О соблюдении приказа немцы позаботились незамедлительно. Каждый французский фильм отныне подвергался тройной цензуре, в том числе и военной. Тройная виза требовалась даже в южной, «свободной» зоне Франции. Любой сколько-нибудь серьезный фильм на современном материале был обречен заранее: цензоры моментально запретили бы сценарий. Все, что затрагивало, пусть и робко, жизнь оккупированной Франции, считалось политическим намеком. Тут уж могло вмешаться и гестапо — с политикой не шутят. Французское искусство, если оно не хотело стать пустым и глупым, должно было искать источник «для свободы вдохновения и выражения» [86] Из беседы с Марселем Карне. “Cinémonde”, 15 mars 1957.
в других эпохах. Именно так оно и поступило.
Созданный в годы оккупации «античный» цикл французских экзистенциалистских драм открыла «Эвридика» Жана Ануя (1940). В 1942 году была написана и годом позже сыграна в театре его же «Антигона». Сюжет трагедии Софокла тут повторен, по видимости, точно. Но все его важнейшие коллизии переосмыслены: он как бы вдвинут в современность, неожиданно работает на злобу дня. В ануевской худышке Антигоне, упрямо затвердившей свое «нет» порядку, о котором так печется царь Креон, его приказам и его благодеяниям, французы видели в ту пору символ Сопротивления. «Нет» Антигоны заставляло поднимать опущенные головы.

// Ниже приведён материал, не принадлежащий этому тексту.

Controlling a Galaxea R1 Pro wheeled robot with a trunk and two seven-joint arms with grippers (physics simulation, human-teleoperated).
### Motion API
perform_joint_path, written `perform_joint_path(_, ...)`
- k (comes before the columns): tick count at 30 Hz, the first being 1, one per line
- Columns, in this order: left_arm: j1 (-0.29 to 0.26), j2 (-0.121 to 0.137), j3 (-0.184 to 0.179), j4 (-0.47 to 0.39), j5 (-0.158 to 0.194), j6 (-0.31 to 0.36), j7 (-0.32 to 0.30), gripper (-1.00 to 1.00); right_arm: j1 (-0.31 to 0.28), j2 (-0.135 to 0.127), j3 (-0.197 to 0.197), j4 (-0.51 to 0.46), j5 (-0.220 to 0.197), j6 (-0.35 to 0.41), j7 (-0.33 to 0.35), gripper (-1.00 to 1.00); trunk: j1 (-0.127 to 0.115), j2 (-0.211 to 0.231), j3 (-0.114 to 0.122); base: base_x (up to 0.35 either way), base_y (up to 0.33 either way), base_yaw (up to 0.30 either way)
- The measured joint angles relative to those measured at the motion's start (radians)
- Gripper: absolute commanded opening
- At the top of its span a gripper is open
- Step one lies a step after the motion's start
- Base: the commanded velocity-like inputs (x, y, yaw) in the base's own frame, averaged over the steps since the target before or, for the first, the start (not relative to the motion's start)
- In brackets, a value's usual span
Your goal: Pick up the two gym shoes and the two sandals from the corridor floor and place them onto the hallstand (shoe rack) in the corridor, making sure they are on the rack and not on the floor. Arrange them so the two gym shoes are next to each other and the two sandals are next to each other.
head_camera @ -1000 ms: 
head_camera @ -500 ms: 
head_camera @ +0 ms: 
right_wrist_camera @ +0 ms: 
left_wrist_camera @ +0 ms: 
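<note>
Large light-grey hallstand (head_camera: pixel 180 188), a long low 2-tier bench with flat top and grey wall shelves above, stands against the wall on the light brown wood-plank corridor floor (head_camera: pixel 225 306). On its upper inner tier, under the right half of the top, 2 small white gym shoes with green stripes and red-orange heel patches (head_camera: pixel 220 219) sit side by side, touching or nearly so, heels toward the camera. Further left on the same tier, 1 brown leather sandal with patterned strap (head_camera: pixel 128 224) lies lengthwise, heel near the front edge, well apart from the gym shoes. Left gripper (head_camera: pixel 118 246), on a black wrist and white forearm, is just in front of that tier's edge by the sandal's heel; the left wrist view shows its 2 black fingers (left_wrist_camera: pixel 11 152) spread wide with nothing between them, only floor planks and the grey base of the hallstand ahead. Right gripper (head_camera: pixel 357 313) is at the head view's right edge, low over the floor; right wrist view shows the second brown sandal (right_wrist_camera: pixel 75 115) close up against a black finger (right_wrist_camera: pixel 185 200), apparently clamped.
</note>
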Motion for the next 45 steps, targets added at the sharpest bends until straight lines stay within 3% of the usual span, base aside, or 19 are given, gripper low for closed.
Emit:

В 1942 году на улицах Парижа раздался первый взрыв: взлетел на воздух переполненный кинотеатр «Рекс», который гитлеровцы превратили в оккупационное «Soldatenkino». Начались массовые репрессии— и массовые же, упорные, порой отчаянно дерзкие диверсии бойцов Сопротивления.
В июне 1943 года известный театральный режиссер Шарль Дюллен поставил в театре Сите пьесу Жана Поля Сартра «Мухи». Античный миф — на этот раз миф об Оресте (сюжет, использованный Эсхилом и Софоклом) — вновь доказал свою обобщающую злободневность. В центре немецкого Парижа, «мертвого Парижа» мститель Орест клеймил жителей Аргоса — города, свыкшегося с преступлением, принявшего его как «божью кару».
Конечно, проблематика и общий смысл произведений Сартра, Ануя, Камю (роман «Чума», 1947) шире иносказания о времени немецкой оккупации. Спустя десятилетия это искусство обнаруживает новые аспекты. То, что в определенных обстоятельствах казалось (и на самом деле было) политической аллюзией, может теперь читаться как вневременной, не требующий конкретной расшифровки образ человеческой судьбы.
Вопросы смерти, страха, права на насилие, внутреннего порабощения и внутренней свободы — вечные вопросы. Коль скоро они возникают, частный случай нередко обнаруживает обобщающие предпосылки, ограниченная временем и местом ситуация становится универсальной. Двадцатый век дал новую жизнь притчам, мифам и легендам. Он вскрыл их философское ядро, оттеснив действие на дальний план. Легенда стала встречей с неизбежным; судьбы ее героев, повторяясь, получали значение всеобщности. Так создавалась почва и для философских построений, и для прозрачных политических иносказаний.